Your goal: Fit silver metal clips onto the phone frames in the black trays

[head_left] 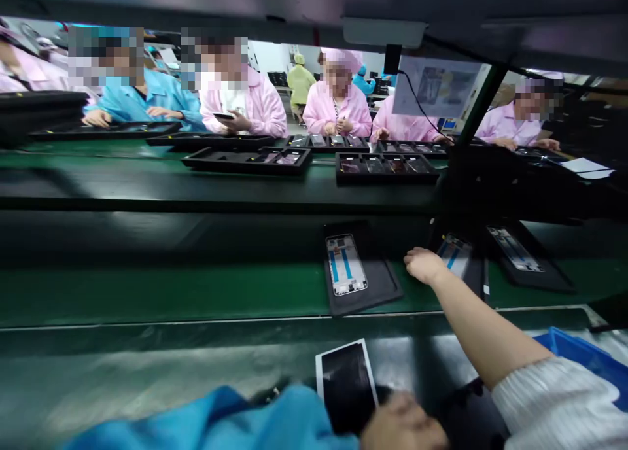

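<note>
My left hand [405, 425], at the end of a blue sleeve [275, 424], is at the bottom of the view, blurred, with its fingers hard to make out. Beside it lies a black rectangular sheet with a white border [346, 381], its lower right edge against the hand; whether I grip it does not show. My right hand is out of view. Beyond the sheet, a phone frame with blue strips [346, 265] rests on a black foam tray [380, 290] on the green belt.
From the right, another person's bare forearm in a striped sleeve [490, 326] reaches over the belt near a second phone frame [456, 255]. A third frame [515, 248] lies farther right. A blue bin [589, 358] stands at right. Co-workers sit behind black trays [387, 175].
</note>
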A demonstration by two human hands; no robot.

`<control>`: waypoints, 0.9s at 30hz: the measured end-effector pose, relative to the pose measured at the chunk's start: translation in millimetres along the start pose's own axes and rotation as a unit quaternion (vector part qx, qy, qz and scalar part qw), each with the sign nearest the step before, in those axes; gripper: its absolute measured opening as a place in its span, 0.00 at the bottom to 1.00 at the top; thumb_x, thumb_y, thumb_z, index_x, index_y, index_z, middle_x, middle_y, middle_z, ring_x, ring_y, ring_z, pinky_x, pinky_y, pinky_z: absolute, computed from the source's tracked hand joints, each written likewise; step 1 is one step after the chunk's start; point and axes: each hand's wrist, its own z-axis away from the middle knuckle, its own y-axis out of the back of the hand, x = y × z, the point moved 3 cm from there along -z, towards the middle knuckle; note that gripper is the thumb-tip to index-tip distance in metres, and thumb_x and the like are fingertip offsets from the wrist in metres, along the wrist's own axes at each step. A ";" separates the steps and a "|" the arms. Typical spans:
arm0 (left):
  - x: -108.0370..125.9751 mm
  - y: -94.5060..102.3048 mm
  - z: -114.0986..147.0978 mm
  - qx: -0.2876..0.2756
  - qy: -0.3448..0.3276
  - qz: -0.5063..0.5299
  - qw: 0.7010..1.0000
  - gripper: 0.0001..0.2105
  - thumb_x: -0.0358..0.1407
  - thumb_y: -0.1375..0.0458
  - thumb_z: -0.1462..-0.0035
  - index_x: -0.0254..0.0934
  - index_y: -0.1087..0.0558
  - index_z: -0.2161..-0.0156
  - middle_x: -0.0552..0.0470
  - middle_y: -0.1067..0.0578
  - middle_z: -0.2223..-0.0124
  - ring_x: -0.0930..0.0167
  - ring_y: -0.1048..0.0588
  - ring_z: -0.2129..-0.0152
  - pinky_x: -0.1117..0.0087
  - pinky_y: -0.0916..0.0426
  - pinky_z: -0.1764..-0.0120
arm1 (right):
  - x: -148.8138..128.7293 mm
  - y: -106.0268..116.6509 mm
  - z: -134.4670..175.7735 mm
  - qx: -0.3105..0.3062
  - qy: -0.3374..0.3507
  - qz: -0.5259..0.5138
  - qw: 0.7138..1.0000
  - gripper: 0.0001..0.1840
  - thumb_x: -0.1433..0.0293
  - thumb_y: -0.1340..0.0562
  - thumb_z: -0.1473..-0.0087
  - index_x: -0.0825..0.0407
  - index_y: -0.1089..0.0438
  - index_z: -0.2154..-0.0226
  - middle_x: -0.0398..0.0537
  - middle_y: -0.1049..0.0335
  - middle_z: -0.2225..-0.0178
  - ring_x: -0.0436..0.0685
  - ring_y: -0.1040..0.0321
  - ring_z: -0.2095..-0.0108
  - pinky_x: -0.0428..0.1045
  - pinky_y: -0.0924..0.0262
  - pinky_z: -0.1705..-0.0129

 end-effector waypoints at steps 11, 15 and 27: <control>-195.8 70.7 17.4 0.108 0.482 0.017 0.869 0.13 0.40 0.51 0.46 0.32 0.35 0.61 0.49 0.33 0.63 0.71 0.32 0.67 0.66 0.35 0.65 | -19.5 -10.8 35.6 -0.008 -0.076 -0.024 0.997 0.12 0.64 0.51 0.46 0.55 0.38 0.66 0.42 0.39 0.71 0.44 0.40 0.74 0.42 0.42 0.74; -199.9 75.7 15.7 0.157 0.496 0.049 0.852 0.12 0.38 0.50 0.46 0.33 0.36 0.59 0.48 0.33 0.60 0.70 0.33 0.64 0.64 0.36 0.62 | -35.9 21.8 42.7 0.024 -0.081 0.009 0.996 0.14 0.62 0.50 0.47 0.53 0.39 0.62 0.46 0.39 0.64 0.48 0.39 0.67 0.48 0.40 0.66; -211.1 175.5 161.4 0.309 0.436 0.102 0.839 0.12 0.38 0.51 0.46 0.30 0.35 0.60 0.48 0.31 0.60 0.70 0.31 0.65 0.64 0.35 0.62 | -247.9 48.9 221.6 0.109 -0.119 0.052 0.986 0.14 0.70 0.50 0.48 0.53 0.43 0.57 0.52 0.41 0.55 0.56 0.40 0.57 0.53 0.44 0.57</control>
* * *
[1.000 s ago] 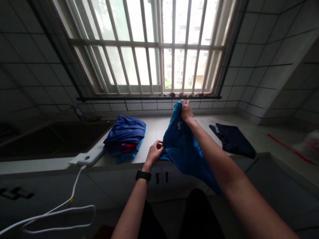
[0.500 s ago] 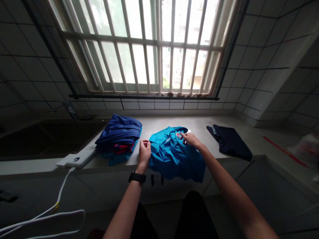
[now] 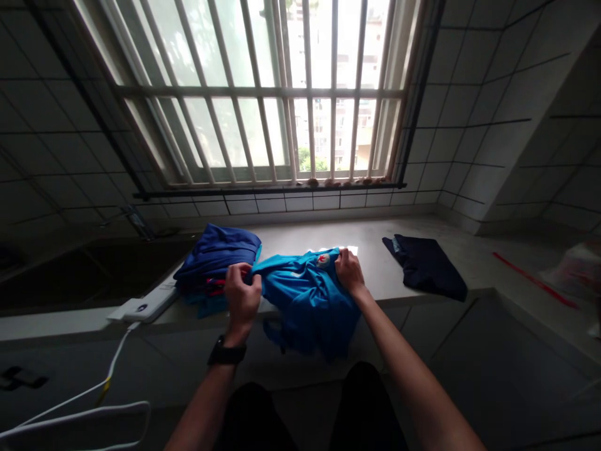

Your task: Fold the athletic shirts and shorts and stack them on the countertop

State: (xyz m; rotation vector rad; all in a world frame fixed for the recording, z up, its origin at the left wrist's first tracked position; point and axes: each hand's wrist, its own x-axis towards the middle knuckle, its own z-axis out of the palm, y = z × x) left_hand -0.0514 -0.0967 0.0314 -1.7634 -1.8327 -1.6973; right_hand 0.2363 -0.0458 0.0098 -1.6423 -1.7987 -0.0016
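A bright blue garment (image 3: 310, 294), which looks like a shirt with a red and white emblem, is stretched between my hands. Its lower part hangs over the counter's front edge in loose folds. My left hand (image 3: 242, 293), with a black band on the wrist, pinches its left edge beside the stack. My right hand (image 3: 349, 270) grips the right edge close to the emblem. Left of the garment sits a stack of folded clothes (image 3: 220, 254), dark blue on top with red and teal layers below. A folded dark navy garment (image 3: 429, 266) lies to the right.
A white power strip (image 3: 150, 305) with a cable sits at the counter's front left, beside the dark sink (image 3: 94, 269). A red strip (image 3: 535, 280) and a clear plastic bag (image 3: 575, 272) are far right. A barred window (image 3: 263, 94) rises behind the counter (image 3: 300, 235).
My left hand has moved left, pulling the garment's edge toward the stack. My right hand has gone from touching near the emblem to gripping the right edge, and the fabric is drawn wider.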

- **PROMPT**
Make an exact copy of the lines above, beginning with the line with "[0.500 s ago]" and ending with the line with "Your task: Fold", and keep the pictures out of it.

- **ANSWER TO THIS PROBLEM**
[0.500 s ago] 
[now] 

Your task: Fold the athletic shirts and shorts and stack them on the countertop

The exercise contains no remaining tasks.